А думала так. Нас и правда ожидает пустыня. Предстоит расчищать руины Европы и строить всё заново, и дети здесь — это и личности, и материал. Глядя что на подсоветских детей, что на немецких, что на любых других, можно увидеть грехи старого образования и воспитания. Неспособность к трезвому суждению, поддающееся на разные искусы самолюбие, в том числе национальное, боязнь всего и всех, кто отличается от тебя и от массы, подобострастное отношение к опыту старших — всё это в совокупности воспитывает рабов: не большевиков или национал-социалистов, а рабов запертой клетки ума.

«Да, да, да, — кивала Нэна, всматриваясь в туман, ползущий с реки, — папа так и говорил: человеки — это колония микроорганизмов на камушке под названием Земля. Вроде плесени. И эта плесень забыла, что жить ей день, а потом засохнуть навсегда, но время тратит на войну за чужие идеи и миражи…»

«Шахматы! — вспомнила я. — Шахматы есть необходимое отвлечение. Вот я учу детей думать и примерять подуманное к жизни. Я плохо знаю, что такое демократия, но, кажется, это слово касается не столько выборов, сколько умения делать что-то вместе, спорить и при этом не унижать друг друга, а понимать, что диспут — это разновидность воздуха, им все дышат и он обогащает кровь. Шахматы есть идеальная находка, так как в них дети учатся просчитывать жизнь на несколько ходов вперёд, следить за соперником, понимать его мысли, чувства, хитрости».

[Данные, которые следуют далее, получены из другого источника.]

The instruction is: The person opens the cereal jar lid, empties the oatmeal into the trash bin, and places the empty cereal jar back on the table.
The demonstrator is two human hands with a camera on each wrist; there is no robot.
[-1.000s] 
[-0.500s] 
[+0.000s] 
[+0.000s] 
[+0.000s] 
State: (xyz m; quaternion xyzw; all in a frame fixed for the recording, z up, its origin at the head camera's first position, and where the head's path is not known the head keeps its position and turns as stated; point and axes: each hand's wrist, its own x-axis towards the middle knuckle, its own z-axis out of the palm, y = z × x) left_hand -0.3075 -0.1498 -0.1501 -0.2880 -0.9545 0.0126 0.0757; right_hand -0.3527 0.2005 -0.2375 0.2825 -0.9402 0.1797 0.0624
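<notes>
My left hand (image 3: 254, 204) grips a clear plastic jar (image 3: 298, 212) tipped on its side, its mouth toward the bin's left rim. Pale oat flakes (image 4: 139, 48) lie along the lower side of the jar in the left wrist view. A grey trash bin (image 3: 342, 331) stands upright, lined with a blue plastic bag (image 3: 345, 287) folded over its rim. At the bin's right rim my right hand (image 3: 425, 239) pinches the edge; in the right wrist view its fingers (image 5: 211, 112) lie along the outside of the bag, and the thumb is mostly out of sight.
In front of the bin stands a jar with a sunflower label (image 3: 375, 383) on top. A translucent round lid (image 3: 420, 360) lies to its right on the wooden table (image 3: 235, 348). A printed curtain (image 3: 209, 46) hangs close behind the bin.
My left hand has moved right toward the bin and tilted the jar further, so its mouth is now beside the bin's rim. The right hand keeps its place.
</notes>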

«Я согласна, это похоже на моё, — схватила меня за руку Нэна. — То же яблочко, но другим боком. Ну что, сорвём? Нужно открыть школу». Она сидела, закинув ногу на ногу, величественная, с кудрями, стянутыми в узел на затылке.

Утром мы напали на отоспавшегося после работы Роста. Тот даже не стал спорить: лагерь нуждался в рабочих руках, и к нам прибывало всё больше русских беженцев с детьми. Нэна не спросила меня о животе, просто шепнула, что поможет и чтобы я не сомневалась насчёт нагрузки с учебными делами.

Столь же уверенно она поговорила и с немецким комендантом. Мы пришли втроём с Ростом, и он попробовал взять разговор в свои руки, но был мягко отодвинут Нэной. Каким же счастьем было найти подругу, которая думает как ты, да ещё и подхватила обломки тебя, когда ты рушилась как изваяние.

«Забота о пользе дела — на первом месте, — начала Нэна. — Невозможно оттащить детей от родителей, которые тяжко трудятся и мало отдыхают. От этого ухудшается качество труда, но такое положение можно изменить невеликими силами. Например, школой…» Немец согласился, и мы объясняли, что нужно: комнаты, столы, карандаши и так далее.

Комендант понимал, что капитуляция уже близка, и потому всё одобрил. Нам дали место, помогли достать грифельные доски и бумагу с карандашами. Нэна и Рост немного поссорились — он считал, что в школе должен преподаваться Закон Божий и что нужен христианский взгляд, но я поддержала её. Ни о каком равноправном взаимодействии личностей помыслить было нельзя, если мы бы поставили во главе религию. Нет, мы хотели свободную школу.

Тогда Рост предъявил аргумент посильнее: советских беженцев и староэмигрантов надлежало склеить в одно тело с помощью всеми принимаемых ценностей, и православная вера, или хотя бы почитание её, казалась тем клеем, который может крепко схватить разрозненные части. Тут я согласилась и уговорила Нэну не сопротивляться — нам было нельзя отталкивать от себя родителей, чья религиозность из-за бед и страданий раскалилась добела.

Школа открылась на новый год. Мы рассадили пугливых разновозрастных детей за столы. Сначала по трое, а старших на пол. Подсоветские шарахались от «европейцев». Те же поняли, что в сталинских школах учили какую-то другую историю и Рюрика с Владимиром Крестителем никто не знал, и стали заноситься. Подсоветские, унизившись, лезли в драку. Эмигрантские дети ещё и изъяснялись на старомодном языке, поэтому спустя неделю обе стороны относились друг к другу как к диковинным зверям.

Мы поняли, что не только друг друга, но и нас никто не слышит — а если и слышит, то не понимает. Нэна топнула ногой: «Придётся всё по слогам, как в детском саду!» Мы достали лист ватмана, немного краски, которой покрывались стены бараков, и вывели правила. Правила были тут же пронумерованы и предъявлены.

«Мы разные, но у нас одна родина.

Каждый из нас разный.

Ни у кого не может быть превосходства над другим.

Сначала мы внимательно слушаем собеседника, а потом говорим сами.

Кем бы ни были родители, каждый из нас самостоятелен и не может подвергаться насмешкам, обвинениям.